Check yourself: the White Privilege Test

Please answer YES or NO to the following questions:

1. If I wish to, I can arrange to be in the company of people of my race most of the time.

2. I can be sure that no matter where I move to, my neighbours in that location will be pleasant or neutral to me.

3. I can go shopping alone and be sure that I won’t be followed or harassed.

4. I can turn on the television, open a newspaper and see people of my race widely represented.

5. I can go to a museum or art gallery and will see people of my race widely represented in the objects and artworks.

6. I can be sure that when told about our national heritage or about ‘civilisation’, I am shown that people of my colour made it what it is.

7. I can be sure that my children will be taught a curriculum which testifies to the existence of their race.

8. I can go into a shop and easily find the food, music or clothes which represent my race or fit with my cultural traditions.

9. I can go to a hairdresser and be sure that they can cut my hair.

10. I can count on my skin colour not to work against the appearance of my financial reliability.

11. I can swear, dress scruffily or not answer letters without having people attribute these choices to the bad morals, poverty or illiteracy of my race.

12. I can speak in public to a powerful male group without putting my race on trial.

13. I can do well professionally without being called a credit to my race.

14. I am never asked to speak for my entire racial group.

15. I can remain oblivious of the language and customs of persons of colour without feeling in my own culture any penalty for such oblivion.

16. I can criticize our government and talk about how much I fear its policies and behaviour without being seen as a cultural outsider.

17. If a police officer stops me I can be sure I haven’t been singled out because of my race.

18. I can be pretty sure that if I ask to talk to “the person in charge,” I will be facing a person of my race.

19. I can easily buy books, children’s toys, posters, greetings cards or magazines featuring people of my race.

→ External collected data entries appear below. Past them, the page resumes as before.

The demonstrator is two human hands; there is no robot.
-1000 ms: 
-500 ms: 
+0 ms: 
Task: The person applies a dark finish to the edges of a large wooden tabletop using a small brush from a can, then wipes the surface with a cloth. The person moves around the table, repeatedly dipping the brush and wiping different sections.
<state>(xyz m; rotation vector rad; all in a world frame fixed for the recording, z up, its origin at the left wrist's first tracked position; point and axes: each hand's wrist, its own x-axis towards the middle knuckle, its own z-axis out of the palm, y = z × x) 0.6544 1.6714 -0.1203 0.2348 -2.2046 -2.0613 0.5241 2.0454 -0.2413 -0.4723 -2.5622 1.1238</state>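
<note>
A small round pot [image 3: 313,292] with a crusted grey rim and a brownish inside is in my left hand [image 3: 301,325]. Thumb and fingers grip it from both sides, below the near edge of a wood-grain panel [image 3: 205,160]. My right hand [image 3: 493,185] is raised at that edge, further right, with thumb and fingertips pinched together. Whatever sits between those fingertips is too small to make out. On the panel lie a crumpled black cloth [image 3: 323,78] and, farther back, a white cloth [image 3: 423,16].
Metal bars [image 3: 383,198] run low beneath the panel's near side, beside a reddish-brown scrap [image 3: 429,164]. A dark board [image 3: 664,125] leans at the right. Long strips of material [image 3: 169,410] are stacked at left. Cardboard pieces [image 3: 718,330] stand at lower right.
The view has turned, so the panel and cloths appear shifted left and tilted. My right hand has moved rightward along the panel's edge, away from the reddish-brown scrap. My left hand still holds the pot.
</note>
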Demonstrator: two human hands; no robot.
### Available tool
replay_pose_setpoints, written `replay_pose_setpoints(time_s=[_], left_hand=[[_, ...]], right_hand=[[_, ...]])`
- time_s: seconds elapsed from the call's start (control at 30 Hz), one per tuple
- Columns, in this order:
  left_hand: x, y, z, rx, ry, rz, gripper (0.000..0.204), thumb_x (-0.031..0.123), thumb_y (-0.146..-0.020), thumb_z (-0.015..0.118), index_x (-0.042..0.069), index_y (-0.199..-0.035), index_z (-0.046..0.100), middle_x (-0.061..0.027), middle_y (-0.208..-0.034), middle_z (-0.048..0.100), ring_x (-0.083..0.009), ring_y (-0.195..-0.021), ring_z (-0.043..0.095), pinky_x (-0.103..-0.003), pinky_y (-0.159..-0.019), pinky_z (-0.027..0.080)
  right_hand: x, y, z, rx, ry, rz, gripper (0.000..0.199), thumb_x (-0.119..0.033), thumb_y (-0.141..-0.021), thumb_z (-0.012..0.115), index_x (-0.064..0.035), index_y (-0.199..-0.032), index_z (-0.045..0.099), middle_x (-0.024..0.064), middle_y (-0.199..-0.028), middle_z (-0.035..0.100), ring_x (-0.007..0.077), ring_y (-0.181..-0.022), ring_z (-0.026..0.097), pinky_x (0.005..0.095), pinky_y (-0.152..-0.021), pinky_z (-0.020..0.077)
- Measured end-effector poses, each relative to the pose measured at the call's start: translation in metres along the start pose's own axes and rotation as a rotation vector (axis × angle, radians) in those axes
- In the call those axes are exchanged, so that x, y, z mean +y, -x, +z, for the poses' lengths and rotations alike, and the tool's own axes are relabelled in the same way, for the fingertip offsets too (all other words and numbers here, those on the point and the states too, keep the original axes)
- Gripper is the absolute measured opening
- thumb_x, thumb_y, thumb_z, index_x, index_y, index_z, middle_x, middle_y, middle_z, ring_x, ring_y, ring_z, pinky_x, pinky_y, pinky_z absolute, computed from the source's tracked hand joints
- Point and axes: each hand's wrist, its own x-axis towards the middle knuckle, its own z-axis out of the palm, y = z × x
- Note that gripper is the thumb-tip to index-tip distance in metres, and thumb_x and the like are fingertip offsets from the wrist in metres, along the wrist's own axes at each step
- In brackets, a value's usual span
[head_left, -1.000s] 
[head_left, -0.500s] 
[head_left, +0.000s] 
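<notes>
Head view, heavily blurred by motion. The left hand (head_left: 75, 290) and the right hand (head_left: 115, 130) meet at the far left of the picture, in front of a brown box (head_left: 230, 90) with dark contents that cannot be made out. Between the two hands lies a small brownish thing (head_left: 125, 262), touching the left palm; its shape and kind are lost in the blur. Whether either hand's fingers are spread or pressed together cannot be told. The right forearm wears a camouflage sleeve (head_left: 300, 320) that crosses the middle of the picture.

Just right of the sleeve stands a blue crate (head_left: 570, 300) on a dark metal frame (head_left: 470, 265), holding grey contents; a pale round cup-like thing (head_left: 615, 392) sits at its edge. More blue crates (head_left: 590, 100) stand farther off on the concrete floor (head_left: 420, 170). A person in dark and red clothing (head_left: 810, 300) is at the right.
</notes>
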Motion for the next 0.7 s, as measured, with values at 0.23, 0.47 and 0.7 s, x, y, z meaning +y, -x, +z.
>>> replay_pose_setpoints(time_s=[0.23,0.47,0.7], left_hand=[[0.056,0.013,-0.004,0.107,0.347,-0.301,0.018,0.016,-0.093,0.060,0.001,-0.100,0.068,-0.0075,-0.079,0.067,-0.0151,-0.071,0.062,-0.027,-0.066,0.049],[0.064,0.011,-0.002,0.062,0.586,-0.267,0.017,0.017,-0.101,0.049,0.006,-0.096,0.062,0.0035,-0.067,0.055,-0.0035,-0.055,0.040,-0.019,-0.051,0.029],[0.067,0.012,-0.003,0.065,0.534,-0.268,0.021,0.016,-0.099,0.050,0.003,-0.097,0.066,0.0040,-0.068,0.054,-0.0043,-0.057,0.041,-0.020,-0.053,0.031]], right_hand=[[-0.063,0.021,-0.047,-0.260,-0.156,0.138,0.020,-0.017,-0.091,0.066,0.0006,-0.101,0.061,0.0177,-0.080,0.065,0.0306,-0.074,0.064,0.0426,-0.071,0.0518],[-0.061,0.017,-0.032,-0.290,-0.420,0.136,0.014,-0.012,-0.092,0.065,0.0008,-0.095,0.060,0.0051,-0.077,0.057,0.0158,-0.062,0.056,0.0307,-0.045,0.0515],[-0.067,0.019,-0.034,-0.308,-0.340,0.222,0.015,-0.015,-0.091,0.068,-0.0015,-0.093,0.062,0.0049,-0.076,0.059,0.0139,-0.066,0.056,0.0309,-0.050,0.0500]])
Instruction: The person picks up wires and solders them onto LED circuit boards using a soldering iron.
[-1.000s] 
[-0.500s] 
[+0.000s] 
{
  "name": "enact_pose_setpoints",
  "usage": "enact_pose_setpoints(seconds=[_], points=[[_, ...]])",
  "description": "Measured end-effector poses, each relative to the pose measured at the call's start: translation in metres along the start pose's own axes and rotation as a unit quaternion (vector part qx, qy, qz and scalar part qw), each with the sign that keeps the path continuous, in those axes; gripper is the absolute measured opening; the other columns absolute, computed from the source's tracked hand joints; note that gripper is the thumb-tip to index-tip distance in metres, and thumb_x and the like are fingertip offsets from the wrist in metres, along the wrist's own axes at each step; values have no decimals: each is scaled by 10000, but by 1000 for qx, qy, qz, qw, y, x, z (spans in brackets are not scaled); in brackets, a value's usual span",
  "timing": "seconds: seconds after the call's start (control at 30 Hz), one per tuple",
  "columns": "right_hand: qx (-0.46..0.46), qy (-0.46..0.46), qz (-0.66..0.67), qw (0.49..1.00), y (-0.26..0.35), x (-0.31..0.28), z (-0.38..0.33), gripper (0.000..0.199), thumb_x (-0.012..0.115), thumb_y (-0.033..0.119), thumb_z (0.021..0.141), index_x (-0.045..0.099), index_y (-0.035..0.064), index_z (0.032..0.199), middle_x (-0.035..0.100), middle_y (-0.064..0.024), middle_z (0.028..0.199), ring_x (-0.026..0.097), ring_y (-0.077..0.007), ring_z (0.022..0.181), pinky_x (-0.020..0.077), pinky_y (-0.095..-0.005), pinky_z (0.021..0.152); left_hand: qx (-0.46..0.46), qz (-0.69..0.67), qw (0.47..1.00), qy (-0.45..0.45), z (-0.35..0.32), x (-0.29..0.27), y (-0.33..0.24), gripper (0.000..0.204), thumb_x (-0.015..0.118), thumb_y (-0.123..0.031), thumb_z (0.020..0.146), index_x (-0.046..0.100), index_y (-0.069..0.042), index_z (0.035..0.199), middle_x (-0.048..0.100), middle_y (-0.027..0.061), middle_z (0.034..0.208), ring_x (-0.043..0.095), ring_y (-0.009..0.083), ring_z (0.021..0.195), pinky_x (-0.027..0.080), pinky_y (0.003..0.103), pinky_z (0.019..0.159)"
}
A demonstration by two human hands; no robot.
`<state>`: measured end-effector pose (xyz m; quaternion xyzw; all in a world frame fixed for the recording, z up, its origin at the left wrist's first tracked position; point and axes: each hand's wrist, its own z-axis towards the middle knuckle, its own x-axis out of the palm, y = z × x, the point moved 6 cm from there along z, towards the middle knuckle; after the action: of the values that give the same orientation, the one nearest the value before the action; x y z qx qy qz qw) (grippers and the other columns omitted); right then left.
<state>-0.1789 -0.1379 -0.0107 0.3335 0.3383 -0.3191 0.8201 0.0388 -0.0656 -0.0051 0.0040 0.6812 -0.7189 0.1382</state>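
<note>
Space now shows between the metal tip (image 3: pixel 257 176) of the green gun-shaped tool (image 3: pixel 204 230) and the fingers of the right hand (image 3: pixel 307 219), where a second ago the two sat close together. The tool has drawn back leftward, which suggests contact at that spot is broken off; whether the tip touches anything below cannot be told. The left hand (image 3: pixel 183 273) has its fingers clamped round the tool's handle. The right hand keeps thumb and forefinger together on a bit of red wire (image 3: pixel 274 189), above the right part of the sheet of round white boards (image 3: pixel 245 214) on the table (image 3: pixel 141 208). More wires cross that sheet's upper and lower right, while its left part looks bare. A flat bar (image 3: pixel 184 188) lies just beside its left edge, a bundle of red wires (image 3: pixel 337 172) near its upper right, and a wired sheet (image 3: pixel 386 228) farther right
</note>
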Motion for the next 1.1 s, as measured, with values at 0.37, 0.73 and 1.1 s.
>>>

20. As a child I had access to books where the heroes and protagonists were the same race or colour as me.

21. I can go home from most meetings of organizations I belong to feeling somewhat tied in, rather than isolated, out-of-place, outnumbered, unheard, held at a distance, or feared.

22. I can take a job with an affirmative action employer without having co-workers suspect that I got it because of race.

23. I can be sure that the gatekeepers in my life such as my boss, my local MP or my landlord are the same colour or race as me.

24. I can be sure that if I need legal or medical help, the colour of my skin will not work against me.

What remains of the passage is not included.